High impulsivity is associated with vulnerability to drug dependence, drug relapse, and treatment failure in cocaine addicts. Using a novel animal model, our laboratory has demonstrated that, remarkably, exposure to a cocaine-paired environmental context alone produces a state of increased impulsivity, indicated by greater delay discounting behavior (i.e., choice of a small immediately available reward over a larger reward available with a time delay) in a cocaine-paired context than in an unpaired control context [11]. Based on additional exciting preliminary data and the existing impulsivity literature the proposed exploratory R21 project will test the overarching hypothesis that distinct neuronal ensembles within the lateral orbitofrontal cortex (lOFC) promote, whereas in the prelimbic cortex (PrL) oppose, drug context-induced impulsive decision making (DCIDM). Furthermore, bidirectional regulation of DCIDM arises from the differential activation of excitatory projection neurons and GABAergic interneurons within these neuronal ensembles upon exposure to the cocaine-paired context.

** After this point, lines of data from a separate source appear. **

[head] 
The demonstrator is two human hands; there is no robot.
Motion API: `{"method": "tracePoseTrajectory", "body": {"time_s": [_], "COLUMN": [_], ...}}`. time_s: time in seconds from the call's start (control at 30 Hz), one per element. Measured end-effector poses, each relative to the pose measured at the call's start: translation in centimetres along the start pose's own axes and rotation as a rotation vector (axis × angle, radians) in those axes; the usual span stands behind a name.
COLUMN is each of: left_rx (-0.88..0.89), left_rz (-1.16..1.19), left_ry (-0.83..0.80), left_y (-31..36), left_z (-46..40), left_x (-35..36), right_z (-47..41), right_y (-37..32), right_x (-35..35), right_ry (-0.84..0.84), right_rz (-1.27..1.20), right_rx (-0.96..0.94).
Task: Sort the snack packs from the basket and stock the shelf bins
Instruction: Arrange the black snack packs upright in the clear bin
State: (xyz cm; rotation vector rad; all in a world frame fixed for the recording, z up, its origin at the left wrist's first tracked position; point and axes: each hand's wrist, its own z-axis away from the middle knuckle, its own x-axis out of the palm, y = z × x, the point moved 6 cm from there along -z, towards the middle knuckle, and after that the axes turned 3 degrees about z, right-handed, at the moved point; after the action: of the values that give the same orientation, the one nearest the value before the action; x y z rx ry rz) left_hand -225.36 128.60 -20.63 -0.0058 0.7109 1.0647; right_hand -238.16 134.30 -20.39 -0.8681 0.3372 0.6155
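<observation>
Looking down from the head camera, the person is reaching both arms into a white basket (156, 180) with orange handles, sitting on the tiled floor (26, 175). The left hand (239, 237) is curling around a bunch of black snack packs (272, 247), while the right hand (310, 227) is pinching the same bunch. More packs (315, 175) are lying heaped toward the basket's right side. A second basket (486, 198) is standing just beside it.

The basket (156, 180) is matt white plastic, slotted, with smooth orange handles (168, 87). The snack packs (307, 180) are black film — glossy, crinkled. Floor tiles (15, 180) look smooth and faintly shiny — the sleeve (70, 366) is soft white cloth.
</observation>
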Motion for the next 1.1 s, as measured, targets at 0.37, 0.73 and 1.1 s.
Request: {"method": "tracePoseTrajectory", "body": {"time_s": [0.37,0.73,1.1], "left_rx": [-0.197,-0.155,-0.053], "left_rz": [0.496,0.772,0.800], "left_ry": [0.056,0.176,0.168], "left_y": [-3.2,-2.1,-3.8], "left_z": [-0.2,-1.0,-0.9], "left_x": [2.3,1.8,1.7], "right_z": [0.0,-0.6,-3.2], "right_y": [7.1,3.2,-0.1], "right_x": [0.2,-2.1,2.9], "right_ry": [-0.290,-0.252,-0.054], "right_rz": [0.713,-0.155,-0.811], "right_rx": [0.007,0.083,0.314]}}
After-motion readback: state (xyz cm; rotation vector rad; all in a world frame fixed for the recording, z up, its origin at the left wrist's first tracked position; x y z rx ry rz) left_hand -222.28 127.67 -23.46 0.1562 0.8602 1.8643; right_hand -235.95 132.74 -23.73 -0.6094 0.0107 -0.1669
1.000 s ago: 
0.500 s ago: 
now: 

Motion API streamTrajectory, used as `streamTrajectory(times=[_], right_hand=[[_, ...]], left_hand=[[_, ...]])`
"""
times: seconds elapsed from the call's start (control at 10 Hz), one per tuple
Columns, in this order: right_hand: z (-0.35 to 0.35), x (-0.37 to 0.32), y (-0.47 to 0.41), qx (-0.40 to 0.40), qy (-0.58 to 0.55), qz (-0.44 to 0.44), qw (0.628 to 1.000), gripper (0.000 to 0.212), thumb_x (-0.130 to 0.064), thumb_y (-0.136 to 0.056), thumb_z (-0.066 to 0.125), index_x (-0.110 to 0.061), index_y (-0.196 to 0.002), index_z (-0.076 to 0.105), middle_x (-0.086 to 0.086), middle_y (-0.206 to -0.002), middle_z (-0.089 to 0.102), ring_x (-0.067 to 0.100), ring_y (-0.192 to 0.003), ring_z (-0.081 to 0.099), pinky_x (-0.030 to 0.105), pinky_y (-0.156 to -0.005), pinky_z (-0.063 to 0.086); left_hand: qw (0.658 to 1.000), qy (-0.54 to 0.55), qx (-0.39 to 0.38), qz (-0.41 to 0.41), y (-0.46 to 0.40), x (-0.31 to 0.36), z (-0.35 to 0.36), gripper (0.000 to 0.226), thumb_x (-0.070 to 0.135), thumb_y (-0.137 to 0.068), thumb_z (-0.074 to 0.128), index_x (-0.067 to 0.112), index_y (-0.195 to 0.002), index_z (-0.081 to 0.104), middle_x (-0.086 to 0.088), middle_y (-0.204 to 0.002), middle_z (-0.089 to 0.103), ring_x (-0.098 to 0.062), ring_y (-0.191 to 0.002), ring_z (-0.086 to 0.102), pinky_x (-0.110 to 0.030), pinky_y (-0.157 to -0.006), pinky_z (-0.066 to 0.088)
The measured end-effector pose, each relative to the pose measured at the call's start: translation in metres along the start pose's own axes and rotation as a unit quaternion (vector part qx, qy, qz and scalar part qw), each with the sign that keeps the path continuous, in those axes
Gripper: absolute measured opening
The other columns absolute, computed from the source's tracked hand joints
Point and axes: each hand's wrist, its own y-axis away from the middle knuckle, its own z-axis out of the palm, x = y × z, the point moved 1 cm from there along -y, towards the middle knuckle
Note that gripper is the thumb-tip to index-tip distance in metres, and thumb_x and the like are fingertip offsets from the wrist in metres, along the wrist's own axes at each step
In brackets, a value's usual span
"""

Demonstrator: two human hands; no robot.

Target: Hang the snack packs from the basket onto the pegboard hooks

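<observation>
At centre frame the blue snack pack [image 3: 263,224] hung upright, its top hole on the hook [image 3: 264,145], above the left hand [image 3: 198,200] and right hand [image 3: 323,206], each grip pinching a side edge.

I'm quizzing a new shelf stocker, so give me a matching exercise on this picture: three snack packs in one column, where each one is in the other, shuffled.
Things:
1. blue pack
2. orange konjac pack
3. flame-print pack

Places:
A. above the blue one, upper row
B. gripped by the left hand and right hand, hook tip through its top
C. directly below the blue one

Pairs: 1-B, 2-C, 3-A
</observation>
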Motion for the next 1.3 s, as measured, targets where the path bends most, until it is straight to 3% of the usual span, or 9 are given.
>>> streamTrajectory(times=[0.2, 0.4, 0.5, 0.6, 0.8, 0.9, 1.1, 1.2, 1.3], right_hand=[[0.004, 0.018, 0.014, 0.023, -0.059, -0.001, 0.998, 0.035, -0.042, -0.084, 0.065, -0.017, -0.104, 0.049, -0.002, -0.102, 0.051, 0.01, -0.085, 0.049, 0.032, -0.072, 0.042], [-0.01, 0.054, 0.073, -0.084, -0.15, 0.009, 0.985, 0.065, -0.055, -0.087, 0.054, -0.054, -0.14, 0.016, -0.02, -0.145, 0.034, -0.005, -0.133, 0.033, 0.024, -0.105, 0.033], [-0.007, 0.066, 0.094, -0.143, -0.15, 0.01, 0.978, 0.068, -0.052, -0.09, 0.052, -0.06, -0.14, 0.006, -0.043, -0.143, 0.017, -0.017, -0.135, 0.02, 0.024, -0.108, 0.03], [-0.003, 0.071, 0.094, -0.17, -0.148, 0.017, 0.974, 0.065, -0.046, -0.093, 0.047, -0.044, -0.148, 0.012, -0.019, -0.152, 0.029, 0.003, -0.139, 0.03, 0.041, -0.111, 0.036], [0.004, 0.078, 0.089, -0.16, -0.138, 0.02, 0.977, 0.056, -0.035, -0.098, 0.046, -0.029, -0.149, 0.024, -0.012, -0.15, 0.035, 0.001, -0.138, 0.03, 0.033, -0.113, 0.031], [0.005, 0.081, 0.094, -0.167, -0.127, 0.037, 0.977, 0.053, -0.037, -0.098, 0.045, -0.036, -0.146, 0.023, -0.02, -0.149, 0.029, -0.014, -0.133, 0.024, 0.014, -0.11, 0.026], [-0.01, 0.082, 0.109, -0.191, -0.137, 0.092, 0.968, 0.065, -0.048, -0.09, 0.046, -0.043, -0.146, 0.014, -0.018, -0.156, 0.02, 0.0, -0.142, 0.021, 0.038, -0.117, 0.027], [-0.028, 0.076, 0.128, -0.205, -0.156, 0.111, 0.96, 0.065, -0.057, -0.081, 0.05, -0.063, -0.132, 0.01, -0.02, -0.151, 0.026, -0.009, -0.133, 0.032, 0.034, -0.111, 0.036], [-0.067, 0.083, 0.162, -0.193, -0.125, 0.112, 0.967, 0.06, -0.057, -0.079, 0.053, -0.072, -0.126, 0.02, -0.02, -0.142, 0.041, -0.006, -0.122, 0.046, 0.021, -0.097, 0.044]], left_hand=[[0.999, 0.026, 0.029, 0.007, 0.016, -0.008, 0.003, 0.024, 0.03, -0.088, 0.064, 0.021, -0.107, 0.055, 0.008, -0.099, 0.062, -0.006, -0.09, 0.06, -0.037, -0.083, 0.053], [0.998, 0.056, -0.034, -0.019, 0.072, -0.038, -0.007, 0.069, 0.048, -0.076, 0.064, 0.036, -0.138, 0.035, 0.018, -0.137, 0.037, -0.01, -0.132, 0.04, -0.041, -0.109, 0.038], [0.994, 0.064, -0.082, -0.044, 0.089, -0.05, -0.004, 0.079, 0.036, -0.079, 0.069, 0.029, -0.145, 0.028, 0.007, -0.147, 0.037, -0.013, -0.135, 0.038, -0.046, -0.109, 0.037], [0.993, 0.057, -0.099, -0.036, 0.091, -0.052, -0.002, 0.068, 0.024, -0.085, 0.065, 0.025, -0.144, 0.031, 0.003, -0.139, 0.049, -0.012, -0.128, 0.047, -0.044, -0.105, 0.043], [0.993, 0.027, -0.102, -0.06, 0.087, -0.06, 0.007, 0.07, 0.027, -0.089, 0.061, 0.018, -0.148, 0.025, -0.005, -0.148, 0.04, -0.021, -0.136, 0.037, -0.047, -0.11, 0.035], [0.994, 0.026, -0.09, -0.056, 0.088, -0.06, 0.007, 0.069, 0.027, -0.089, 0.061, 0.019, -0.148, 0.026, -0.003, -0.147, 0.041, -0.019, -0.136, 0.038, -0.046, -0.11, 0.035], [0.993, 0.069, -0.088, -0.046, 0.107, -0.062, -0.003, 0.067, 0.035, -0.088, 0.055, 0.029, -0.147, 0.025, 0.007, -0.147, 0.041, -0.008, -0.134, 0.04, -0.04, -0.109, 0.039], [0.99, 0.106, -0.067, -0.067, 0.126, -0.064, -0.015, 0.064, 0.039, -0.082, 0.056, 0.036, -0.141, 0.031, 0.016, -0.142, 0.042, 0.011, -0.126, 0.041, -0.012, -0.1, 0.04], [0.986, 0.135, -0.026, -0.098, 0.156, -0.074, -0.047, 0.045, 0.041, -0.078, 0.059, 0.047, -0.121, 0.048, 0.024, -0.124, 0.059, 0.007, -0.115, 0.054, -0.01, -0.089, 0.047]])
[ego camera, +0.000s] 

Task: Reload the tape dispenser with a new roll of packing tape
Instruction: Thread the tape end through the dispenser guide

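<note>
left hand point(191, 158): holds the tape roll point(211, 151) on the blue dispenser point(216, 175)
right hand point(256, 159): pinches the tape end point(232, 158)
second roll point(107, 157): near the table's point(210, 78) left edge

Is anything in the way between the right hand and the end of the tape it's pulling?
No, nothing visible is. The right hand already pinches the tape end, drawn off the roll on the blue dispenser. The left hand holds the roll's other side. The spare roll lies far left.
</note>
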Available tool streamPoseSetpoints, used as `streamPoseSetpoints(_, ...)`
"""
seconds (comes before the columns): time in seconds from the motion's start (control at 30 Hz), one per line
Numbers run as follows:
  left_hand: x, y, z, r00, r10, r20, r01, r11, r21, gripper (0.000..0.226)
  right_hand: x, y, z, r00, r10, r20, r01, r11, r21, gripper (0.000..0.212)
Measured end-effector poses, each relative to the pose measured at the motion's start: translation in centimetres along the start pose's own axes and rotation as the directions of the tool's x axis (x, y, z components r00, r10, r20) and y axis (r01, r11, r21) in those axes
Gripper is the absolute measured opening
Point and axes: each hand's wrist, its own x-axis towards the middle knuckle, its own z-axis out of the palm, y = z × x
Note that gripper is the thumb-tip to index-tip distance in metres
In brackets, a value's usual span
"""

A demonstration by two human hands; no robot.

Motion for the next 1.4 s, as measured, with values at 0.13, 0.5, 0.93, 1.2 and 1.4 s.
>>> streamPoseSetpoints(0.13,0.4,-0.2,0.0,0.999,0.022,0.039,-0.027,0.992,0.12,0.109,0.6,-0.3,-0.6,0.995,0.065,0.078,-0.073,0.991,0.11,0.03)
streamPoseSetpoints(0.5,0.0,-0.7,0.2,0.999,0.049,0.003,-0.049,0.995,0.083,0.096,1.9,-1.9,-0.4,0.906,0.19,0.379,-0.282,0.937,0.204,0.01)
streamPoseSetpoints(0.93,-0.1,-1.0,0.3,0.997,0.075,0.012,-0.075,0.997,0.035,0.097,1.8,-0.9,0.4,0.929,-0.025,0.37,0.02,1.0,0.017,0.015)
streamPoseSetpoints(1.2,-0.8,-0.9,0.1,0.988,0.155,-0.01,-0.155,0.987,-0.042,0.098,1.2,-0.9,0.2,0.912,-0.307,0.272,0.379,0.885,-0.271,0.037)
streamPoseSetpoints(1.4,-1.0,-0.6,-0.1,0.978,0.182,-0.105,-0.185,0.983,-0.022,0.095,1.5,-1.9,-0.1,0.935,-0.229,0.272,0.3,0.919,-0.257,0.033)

Specific Aim 1 will be to test the hypothesis that drug context-activated neuronal ensembles in the lOFC and PrL are critical for promoting and suppressing DCIDM, respectively. Experiments will use the Daun02 pharmacogenetic method to site-selectively lesion putative cocaine context-activated neuronal ensembles within the lOFC or PrL in c-fos-lacZ transgenic rats. We will evaluate the effects of these manipulations on delay discounting behavior in the cocaine-paired or an unpaired control context. We predict that lesion of cocaine context-reactive lOFC neuronal ensembles will inhibit, whereas lesion of cocaine context-reactive PrL neuronal ensembles will potentiate DCIDM.
Specific Aim 2 will be to characterize the phenotype of drug context-activated neuronal subpopulations within the neuronal ensembles that regulate DCIDM in c-fos-lacZ transgenic rats. We will use double-label immunohistochemistry with confocal microscopy to quantify Fos/CaMKII- and Fos/GAD67-immunoreactive (IR) cell bodies spared by Daun02 in the brains of rats from Aim 1. We predict that exposure to a cocaine-paired context elicits preferential excitatory neuronal activation in th lOFC, and preferential GABA-ergic neuronal activation in the PrL, neuronal ensembles of interest. This will be reflected by Daun02-induced preferential Fos/CaMKII-IR cell loss in the OFC and preferential Fos/GAD67-IR cell loss in the PrL, in tissue collected after cocaine-paired context exposure during the DCIDM test. Overall, this R21 project will explore the neurobiological underpinnings of the newly discovered DCIDM phenomenon using a novel animal model, state-of-the-art pharmacogenetic techniques, and double-label immunohistochemistry with confocal microscopy. This high risk/high gain proposal has the potential to initiate a new line of investigation, provide original insight into the consequences o cocaine abuse on impulsive decision making, and inform the development of treatments for cocaine addiction.
Impulsive decision making can be precipitated by exposure to a cocaine-associated environmental context and this likely facilitates drug relapse and the maintenance of addictive behavior. The studies in this R21 proposal will utilize a novel rodent model and a pharmacogenetic approach to explore putative neuronal ensembles that regulate drug context-induced impulsive decision making. This research has strong potential to enhance our understanding of the consequences of drug abuse on cognitive function and may provide critical insights into the neurobiological mechanisms of cocaine addiction and impulsive disorders in general.